WORK INSTRUCTION ▸
Copy everything in the listing below word for word, apart from any images.

GIVEN INFORMATION ▸
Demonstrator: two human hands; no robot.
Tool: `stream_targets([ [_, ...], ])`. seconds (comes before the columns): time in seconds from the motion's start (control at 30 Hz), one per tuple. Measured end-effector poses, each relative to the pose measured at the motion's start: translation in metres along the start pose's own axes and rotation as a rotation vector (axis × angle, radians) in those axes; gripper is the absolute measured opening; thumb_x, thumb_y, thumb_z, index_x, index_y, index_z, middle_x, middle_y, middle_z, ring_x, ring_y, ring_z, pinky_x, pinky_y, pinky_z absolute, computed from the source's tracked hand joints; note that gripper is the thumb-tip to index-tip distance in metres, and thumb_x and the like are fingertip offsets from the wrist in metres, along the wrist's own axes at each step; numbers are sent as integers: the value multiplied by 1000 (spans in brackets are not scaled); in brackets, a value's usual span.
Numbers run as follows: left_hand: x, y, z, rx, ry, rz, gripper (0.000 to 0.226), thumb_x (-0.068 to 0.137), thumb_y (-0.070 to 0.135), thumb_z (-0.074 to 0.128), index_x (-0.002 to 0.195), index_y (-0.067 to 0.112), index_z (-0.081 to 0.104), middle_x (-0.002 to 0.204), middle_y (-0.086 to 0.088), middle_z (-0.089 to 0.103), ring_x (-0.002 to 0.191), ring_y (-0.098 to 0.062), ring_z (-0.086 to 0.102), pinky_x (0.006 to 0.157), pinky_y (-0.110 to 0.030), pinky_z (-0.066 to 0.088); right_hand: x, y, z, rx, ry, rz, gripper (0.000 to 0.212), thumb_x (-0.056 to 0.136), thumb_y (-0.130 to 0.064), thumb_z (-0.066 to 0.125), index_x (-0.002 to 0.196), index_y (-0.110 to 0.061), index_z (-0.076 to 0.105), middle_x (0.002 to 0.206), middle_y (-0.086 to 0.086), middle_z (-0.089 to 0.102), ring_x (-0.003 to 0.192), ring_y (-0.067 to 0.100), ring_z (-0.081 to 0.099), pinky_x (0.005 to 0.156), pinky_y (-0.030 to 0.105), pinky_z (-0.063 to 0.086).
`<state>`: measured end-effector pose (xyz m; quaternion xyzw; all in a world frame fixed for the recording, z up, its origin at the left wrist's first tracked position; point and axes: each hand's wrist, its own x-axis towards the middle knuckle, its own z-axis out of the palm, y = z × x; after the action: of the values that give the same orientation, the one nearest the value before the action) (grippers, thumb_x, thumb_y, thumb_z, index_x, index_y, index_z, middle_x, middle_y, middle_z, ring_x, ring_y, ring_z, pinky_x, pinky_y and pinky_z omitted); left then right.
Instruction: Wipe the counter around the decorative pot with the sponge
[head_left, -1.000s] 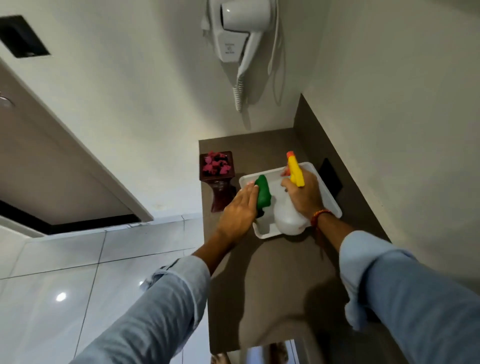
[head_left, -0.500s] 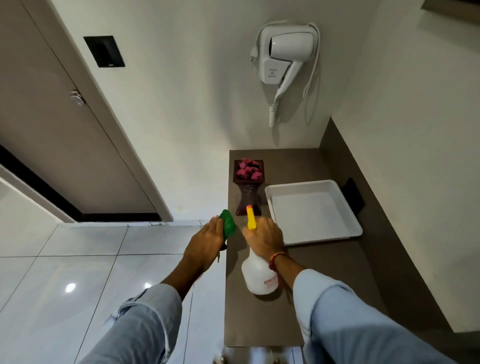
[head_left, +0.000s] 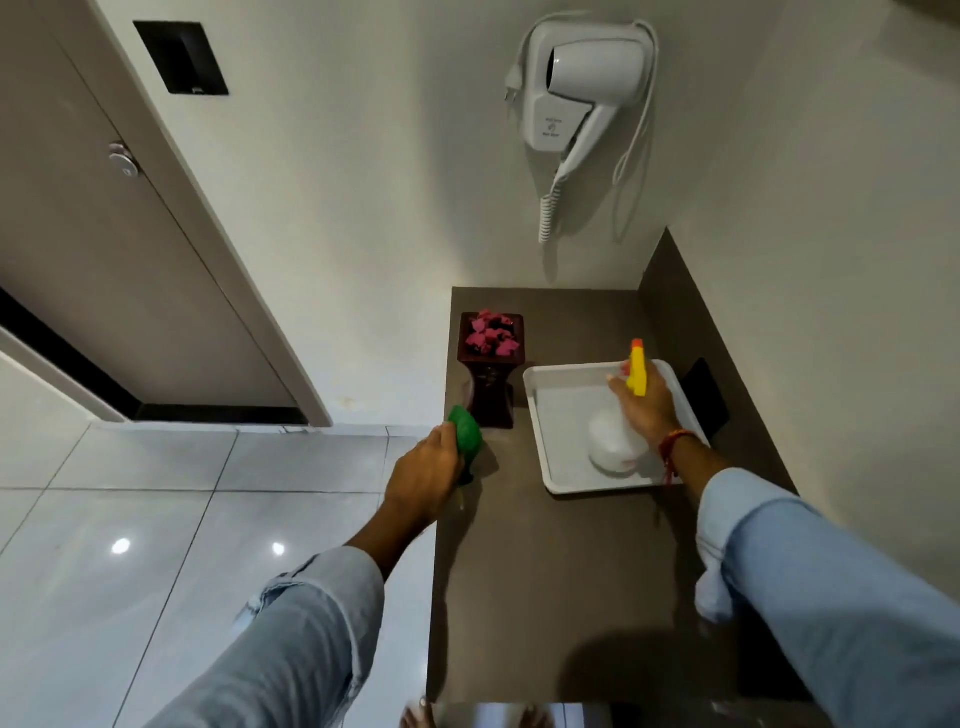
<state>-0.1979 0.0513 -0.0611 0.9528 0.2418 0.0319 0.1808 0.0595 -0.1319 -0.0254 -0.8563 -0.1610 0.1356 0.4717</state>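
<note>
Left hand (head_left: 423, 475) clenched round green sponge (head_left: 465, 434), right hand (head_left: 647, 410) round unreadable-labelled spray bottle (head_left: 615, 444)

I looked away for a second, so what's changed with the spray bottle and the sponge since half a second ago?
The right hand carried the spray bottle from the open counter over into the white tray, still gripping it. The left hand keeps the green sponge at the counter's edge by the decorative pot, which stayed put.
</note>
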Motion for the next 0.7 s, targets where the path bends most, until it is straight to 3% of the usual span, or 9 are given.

REPLY ▸
Demonstrator: two human hands; no robot.
Tool: `stream_targets([ [_, ...], ])`. seconds (comes before the columns): time in seconds from the motion's start (control at 30 Hz), one per tuple. Measured end-effector poses, each relative to the pose measured at the motion's start: translation in metres along the start pose's own axes and rotation as a rotation vector (axis × angle, radians) in those axes; gripper is the absolute measured opening; thumb_x, thumb_y, thumb_z, index_x, index_y, index_z, middle_x, middle_y, middle_z, ring_x, ring_y, ring_z, pinky_x, pinky_y, pinky_z absolute, computed from the source's tracked hand joints; note that gripper is the thumb-tip to index-tip distance in metres, and thumb_x and the like are fingertip offsets from the wrist in metres, along the wrist's own axes at each step; numbers are sent as integers: the value multiplied by 1000 (spans in brackets are not scaled); in brackets, a value's usual span.
Numbers run as follows: left_hand: x, y, z, rx, ry, rz, gripper (0.000 to 0.226), thumb_x (-0.068 to 0.137), thumb_y (-0.070 to 0.135), thumb_z (-0.074 to 0.128), index_x (-0.002 to 0.195), index_y (-0.067 to 0.112), index_z (-0.081 to 0.104), middle_x (-0.002 to 0.204), middle_y (-0.086 to 0.088), middle_z (-0.089 to 0.103), ring_x (-0.002 to 0.191), ring_y (-0.098 to 0.062), ring_z (-0.086 to 0.102), pinky_x (0.006 to 0.157), pinky_y (-0.110 to 0.030), pinky_z (-0.066 to 0.088); right_hand: x, y, z, rx, ry, rz, gripper (0.000 to 0.212), thumb_x (-0.056 to 0.136), thumb_y (-0.130 to 0.064), thumb_z (-0.066 to 0.125), index_x (-0.002 to 0.196), index_y (-0.110 to 0.061), index_z (-0.076 to 0.105), middle_x (0.002 to 0.206), middle_y (-0.086 to 0.086), middle_z (-0.089 to 0.102), ring_x (-0.003 to 0.192), ring_y (-0.067 to 0.100), ring_z (-0.081 to 0.099), pinky_x (0.005 to 0.156), pinky_y (-0.030 to 0.105), pinky_z (-0.063 to 0.086).
`<state>`: measured end-effector pose (xyz m; quaternion xyzw; all in a world frame fixed for the recording, z up, its origin at the left wrist's first tracked position; point and axes: each hand's wrist, its own x-axis towards the middle knuckle, its own z-axis out of the palm, y = z × x; after the action: of the values that give the same orientation, the one nearest the value before the action) (grippers, thumb_x, thumb_y, thumb_z, index_x, index_y, index_z, middle_x, middle_y, middle_z, ring_x, ring_y, ring_z, pinky_x, pinky_y and pinky_z omitted); left then right.
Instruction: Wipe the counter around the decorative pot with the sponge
[head_left, -1.000s] 
[head_left, -0.500s] 
[head_left, +0.000s] 
<state>-0.1979 0.0513 -0.0611 0.9528 0.2418 0.0319 0.1808 0.0595 -0.1319 -0.0254 -0.8563 -0.1610 0.1356 0.4717</state>
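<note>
Left hand (head_left: 423, 475) clenched round green sponge (head_left: 465, 434), right hand (head_left: 647, 410) round unreadable-labelled spray bottle (head_left: 615, 444)

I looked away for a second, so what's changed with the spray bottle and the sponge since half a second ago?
The right hand carried the spray bottle from the open counter over into the white tray, still gripping it. The left hand keeps the green sponge at the counter's edge by the decorative pot, which stayed put.
</note>
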Motion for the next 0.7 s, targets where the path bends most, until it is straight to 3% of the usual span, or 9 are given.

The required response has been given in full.